Jean-Emmanuel Dumoulin souligne : « Ce n’est pas un concours comme un autre. L’association des professeurs d’histoire-géographie (APHG) qui est à l’initiative du Prix Samuel Paty n’a pas organisé ce concours pour pleurer la mémoire de Samuel Paty. Elle voulait faire cela pour éviter l’oubli mais surtout pour qu’on continue à travailler ces questions de liberté d’expression et de laïcité avec nos élèves. L’objectif est atteint. Cette première édition a été un immense bonheur parce que ça nous dépasse. Les lauréats avaient la charge de représenter tous les enseignants, au quotidien, qui enseignent ces questions à leurs élèves ». Il précise les réactions des élèves, en recevant leur prix : « Au début, ils ne savaient pas trop où ils allaient et ils ne se représentaient pas trop l’importance de l’événement.
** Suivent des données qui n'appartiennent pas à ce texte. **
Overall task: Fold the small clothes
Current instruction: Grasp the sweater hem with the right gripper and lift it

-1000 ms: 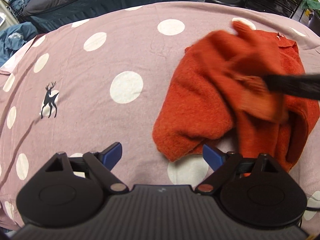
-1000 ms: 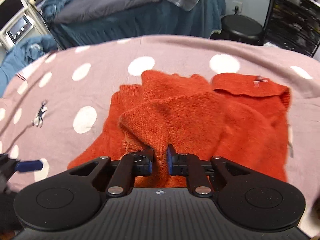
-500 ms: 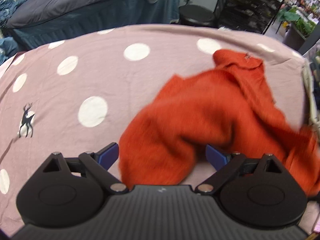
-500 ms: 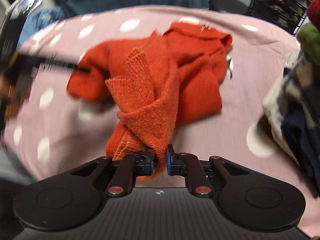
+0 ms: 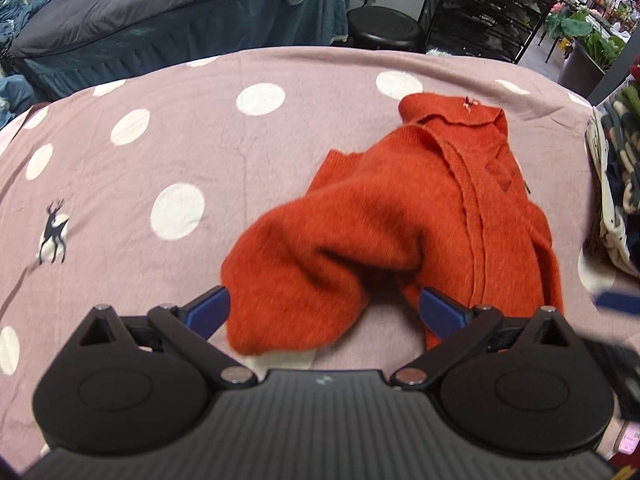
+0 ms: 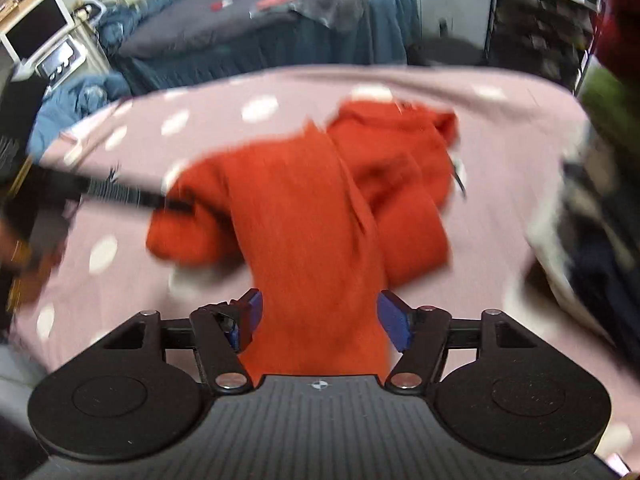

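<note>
Sweater (image 5: 400,216), orange, lies crumpled toward the bedspread's (image 5: 200,128) right edge; we see left gripper (image 5: 324,312) and right gripper (image 6: 318,316) both spread apart, straddling its folds.

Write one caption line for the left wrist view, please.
Open left gripper straddles a crumpled orange sweater on a polka-dot sheet.
</note>
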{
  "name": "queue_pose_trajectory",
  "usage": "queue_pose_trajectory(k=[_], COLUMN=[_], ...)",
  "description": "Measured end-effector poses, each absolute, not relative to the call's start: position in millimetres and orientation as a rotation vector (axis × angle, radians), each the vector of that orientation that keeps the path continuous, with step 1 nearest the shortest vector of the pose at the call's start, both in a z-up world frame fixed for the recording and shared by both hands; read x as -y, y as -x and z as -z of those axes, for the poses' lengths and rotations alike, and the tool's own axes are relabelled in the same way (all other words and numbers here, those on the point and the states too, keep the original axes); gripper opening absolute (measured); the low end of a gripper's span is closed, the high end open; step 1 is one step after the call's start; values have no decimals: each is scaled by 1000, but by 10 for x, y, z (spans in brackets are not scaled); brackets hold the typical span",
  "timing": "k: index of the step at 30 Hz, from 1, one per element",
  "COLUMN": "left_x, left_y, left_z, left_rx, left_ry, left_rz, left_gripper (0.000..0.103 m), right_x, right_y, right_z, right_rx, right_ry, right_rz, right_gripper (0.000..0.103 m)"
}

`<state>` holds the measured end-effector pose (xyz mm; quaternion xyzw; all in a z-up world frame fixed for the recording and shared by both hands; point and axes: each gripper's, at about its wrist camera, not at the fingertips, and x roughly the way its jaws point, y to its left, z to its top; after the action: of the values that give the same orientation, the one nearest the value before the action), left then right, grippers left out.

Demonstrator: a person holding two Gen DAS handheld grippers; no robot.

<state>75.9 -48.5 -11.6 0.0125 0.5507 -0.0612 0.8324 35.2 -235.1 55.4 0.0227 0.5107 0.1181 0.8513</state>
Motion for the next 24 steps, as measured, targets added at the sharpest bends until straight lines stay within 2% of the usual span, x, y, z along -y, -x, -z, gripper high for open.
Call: queue_pose_trajectory(k=[7,8,9,10,11,17,24], left_x=[276,237,200,167,135,40,-58], left_y=[-448,-403,-367,-332,-301,-211,-298], left_z=[39,32,34,45,59,109,-73], left_rx=[-1167,-1164,-1167,-1174,-1181,-1200,-1153], left_ry=[-43,-39,-32,-23,-12,4,-5], left_rz=[71,63,53,43,36,8,-14], left_gripper=[103,103,103,103,103,103,103], right_x=[1916,1937,1953,1970,1946,1759,1532], right_y=[-881,-885,-885,-857,-841,-650,-481], right_z=[-4,29,50,43,34,-299,-583], right_rx=[-1135,-1144,-1149,-1156,-1172,-1153,-1178], right_ry=[41,32,15,11,27,82,63], right_rz=[-97,-95,-105,-119,-135,-252,-454], right_gripper=[102,95,80,25,7,5,5])
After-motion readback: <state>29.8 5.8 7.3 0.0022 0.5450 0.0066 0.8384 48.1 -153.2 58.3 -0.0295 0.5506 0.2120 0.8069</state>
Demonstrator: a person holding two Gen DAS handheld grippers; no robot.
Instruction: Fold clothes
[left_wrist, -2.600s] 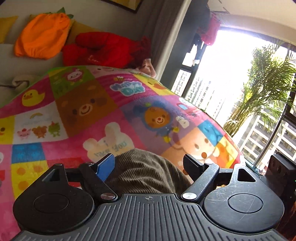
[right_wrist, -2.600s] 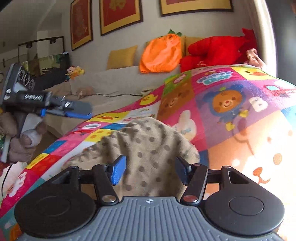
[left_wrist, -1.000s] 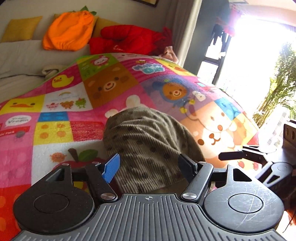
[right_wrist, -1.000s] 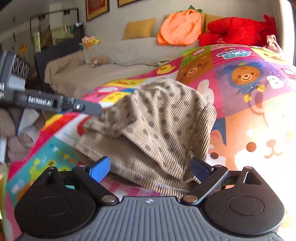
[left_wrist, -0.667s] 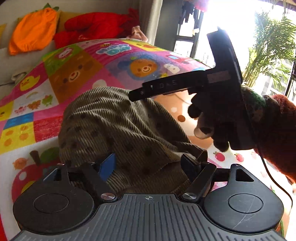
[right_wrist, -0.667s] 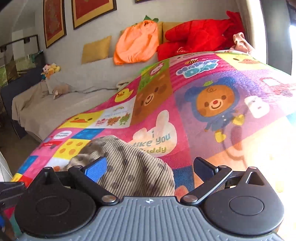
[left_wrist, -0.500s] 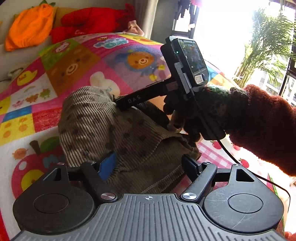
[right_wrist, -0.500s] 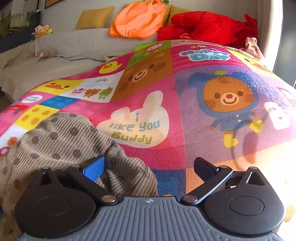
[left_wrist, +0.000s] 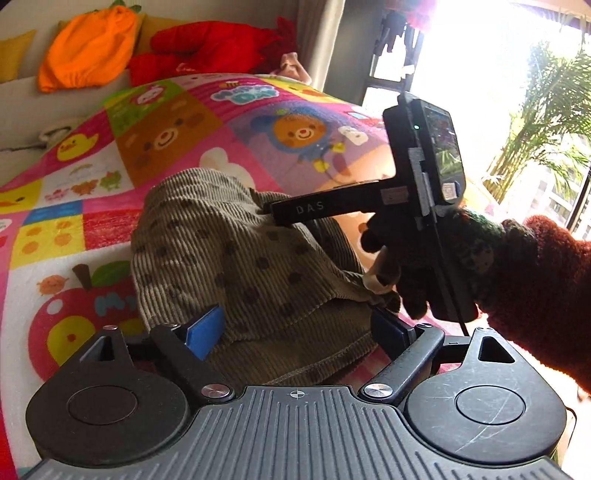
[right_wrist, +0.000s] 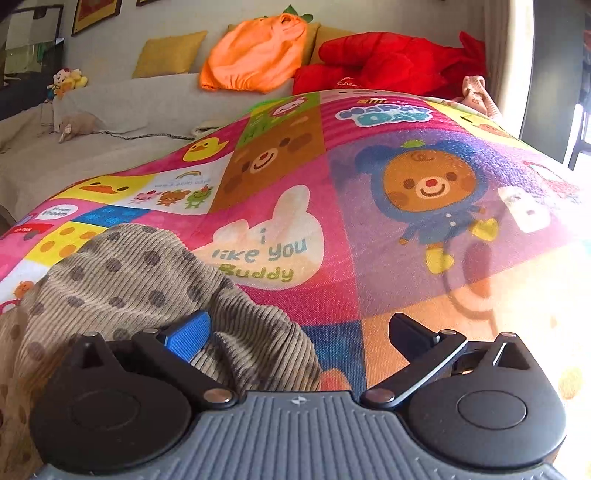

Mais une fois à la Sorbonne avec le ministre, les parents de Samuel Paty, sa sœur qui a fait un discours très poignant, il y a eu beaucoup d’émotion. Ils se sont rendu compte de l’importance de ces questions fondamentales. Ils m’ont scotché car ils ont été interviewés et leurs réponses étaient super. Ils ont intégré plein de choses ». L’enseignant conclut : « Je ressens une grande fierté. En tant qu’enseignant, on plante des petites graines, mais on ne voit jamais ce que ça donne, ou très rarement. Là, pour nous c’était un grand privilège car on voyait cet aboutissement de leur réflexion. Je les ai vus grandir et développer leur réflexion ».